Light Pre Pass Renderer on iPhone

Introduction
About a month ago, I bought an iPhone 4s, so I write some code on my new toy. Although this device does not support multiple render target(MRT), it do support rendering to a floating point render target (only available on iPhone 4s and iPad2). So I test it with a light pre pass renderer:


In the test, HDR lighting is done (gamma= 2.0 instead of 2.2, without adaptation) with 3 post processing filters (flimic tone mapping, bloom and photo filter). In the test scene, 3 directional lights(1 of them cast shadow with 4 cascade) and 30 point lights are used with 2 skinned models and running bullet physics at the same time which can have around 28~32fps.

G-buffer layout
I have tried 2 different layout for the G-buffer. My first attempt is to use one 16-bit render target with R channel storing the depth value, G and B channel storing the view space normal using the encoding method from "A bit more deferred-CryEngine 3" and A channel storing the glossiness for specular lighting calculation. But later I discovered that this device support the openGL extension GL_OES_depth_texture which can render the depth buffer into a texture. So my second attempt is to switch the G-buffer layout to use the RGB channels to store the view space normal without encoding and A channel storing the glossiness while the depth can be sampled directly from the depth texture.

G-buffer storing view space normal and glossiness

Depth buffer
Switching to this layout gives a boost in the frame rate as the normal value does not need to encode/decode from the texture. However, making the 16-bit render target to 8-bit to store normal and glossiness does not give any performance improvement, probably because the test scene is not bound by band width.

Stencil optimization
The second optimization is to optimize the deferred lights, using the stencil trick by drawing a convex light polygon to cull those pixels that do not need to perform lighting.
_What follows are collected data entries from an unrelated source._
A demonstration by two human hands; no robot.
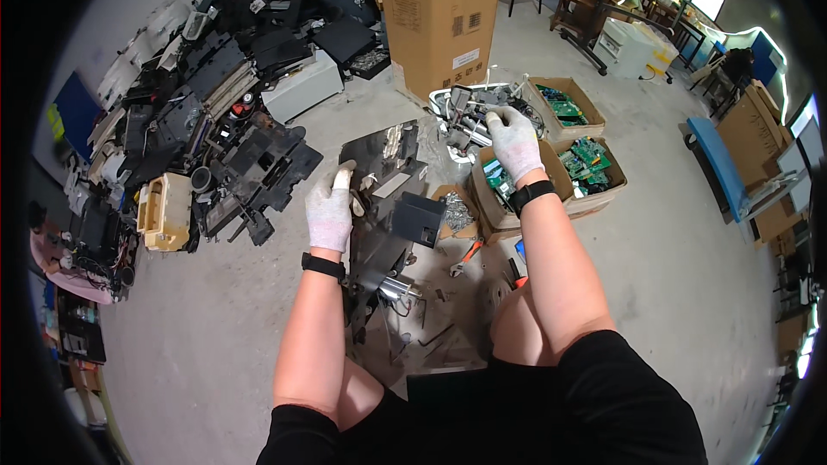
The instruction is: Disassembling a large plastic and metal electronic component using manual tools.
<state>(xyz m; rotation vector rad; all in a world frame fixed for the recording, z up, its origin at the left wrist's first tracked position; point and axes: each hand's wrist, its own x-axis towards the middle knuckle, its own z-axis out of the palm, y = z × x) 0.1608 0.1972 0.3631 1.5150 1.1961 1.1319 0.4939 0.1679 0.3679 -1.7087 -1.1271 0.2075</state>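
Note:
Both my hands wear pale work gloves. My left hand (329, 211) is at the left edge of a large black plastic panel (370, 245), its fingers curled against that edge. A black box-shaped part (419, 220) rests on the panel, and a silver metal cylinder (398, 288) with wires lies at its near end. Farther right, my right hand (514, 145) reaches over a white bin (437, 103) of mixed metal parts (472, 129). Its fingers are bent together, and what they hold, if anything, is hidden.
Cardboard boxes of green circuit boards (589, 159) stand at the right. A small carton of screws (457, 212) and an orange-handled adjustable wrench (466, 258) lie nearer. Black plastic scrap (258, 164) is heaped left. A tall carton (442, 26) stands behind; a person (65, 263) is far left.

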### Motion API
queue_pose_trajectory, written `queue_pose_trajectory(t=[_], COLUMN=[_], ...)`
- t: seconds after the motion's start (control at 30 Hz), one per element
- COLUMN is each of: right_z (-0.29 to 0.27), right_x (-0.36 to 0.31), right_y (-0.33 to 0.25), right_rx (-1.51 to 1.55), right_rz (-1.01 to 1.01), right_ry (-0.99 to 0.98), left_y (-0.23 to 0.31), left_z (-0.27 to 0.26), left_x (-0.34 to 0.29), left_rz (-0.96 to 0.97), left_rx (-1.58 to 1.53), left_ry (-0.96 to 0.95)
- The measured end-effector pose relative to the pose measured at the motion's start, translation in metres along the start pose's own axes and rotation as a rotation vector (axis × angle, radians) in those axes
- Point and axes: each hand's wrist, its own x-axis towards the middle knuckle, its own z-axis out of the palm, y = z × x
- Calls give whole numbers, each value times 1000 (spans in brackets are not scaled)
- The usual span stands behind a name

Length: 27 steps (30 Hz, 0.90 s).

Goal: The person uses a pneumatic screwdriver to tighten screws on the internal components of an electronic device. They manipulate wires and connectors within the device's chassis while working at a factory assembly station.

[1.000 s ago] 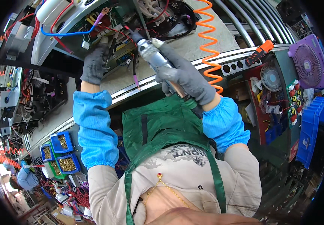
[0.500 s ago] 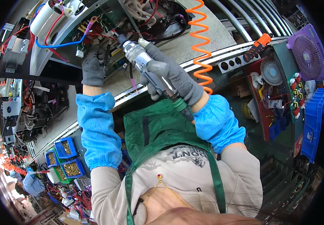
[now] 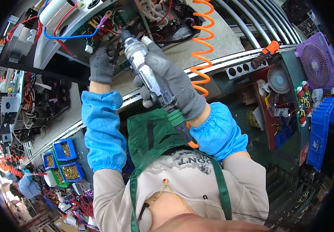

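Power driver and wired chassis, as seen by an onlooker in the room. The power driver (image 3: 136, 57), a straight silver tool with a green collar (image 3: 175, 117), lies aslant over the near edge of the tabletop (image 3: 224, 43), its nose toward the wiring of the uncovered chassis (image 3: 48, 54); whether the tip touches anything cannot be told. The right hand (image 3: 174, 83), gloved in grey, has its grip wrapped around the metal barrel. The left hand (image 3: 101, 63) reaches in beside the wiring; its fingertips are partly hidden, so one cannot tell whether its grip is clenched on anything.

Handling, as judged by eye: the barrel looks rigid, fairly heavy and smooth enough to slip in a bare palm, the knit glove probably helping. The best hold is around the mid-barrel, clear of the narrow nose. The orange coiled hose (image 3: 203, 50) beside the right hand appears springy and, if it feeds the tool, would tug lightly on the tail. The blue cable (image 3: 74, 36), ending in a ring lug (image 3: 107, 14), seems bendable but stiff; the thin wires near the nose look easily snagged.
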Motion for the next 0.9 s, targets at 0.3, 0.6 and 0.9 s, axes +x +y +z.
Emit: queue_pose_trajectory(t=[0.3, 0.6, 0.9], right_z=[-1, -24, -23], right_x=[0, -45, -44], right_y=[3, 6, 14], right_rx=[-50, -179, -318], right_rz=[-32, 32, 203], right_ry=[0, -66, -53], left_y=[-10, 3, -12], left_z=[-13, -14, -47], left_x=[12, -34, -33], left_rz=[74, -156, -152], left_rx=[111, -249, -322], left_ry=[12, 16, -113])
drawing the bounding volume of the point lights
However, after finish implementing the stencil trick, the frame rate drops... This is because when filling the stencil buffer,  I use the shader that is the same as the one used for performing lighting. Even the color write is disabled during filling the stencil buffer, the GPU is still doing redundant work. So a simple shader is used in the stencil pass instead which improve the performance.
Also, drawing out the shape of the point lights make me discover that the attenuation factor I used (i.e. 1/(1+k.d+k.d^2) ) have a large area that does not get lit, so I switch to a more simple linear falloff model (e.g. 1- lightDistance/lightRange, can give an exponent to control the falloff) to give a tighter bound.

light buffer
Combining post-processing passes
Combining the full screen render passes can help performance. In the test scene, originally the bloom result is additively blend with the tone-mapped scene render target, followed by a photo filter and render to the back buffer. Combining these passes by calculating the additive blend with tone-mapped scene inside the photo filter shader which is faster than before.

Resolution
The program is run at a low resolution with back buffer of 480x320pixels. Also, the G-buffer and the post processing textures are further scaled down to 360x300pixels. This can reduce the number of fragments need to be shaded by the pixel shaders.

Shadow
In the scene, cascaded shadow map is used with 4 cascade (resolution= 256x256). I have tried using the GL_EXT_shadow_samplers extension, hoping that it can helps the frame rate. But the result is disappointing as the speed of the extension is the same as performing comparison inside the shader...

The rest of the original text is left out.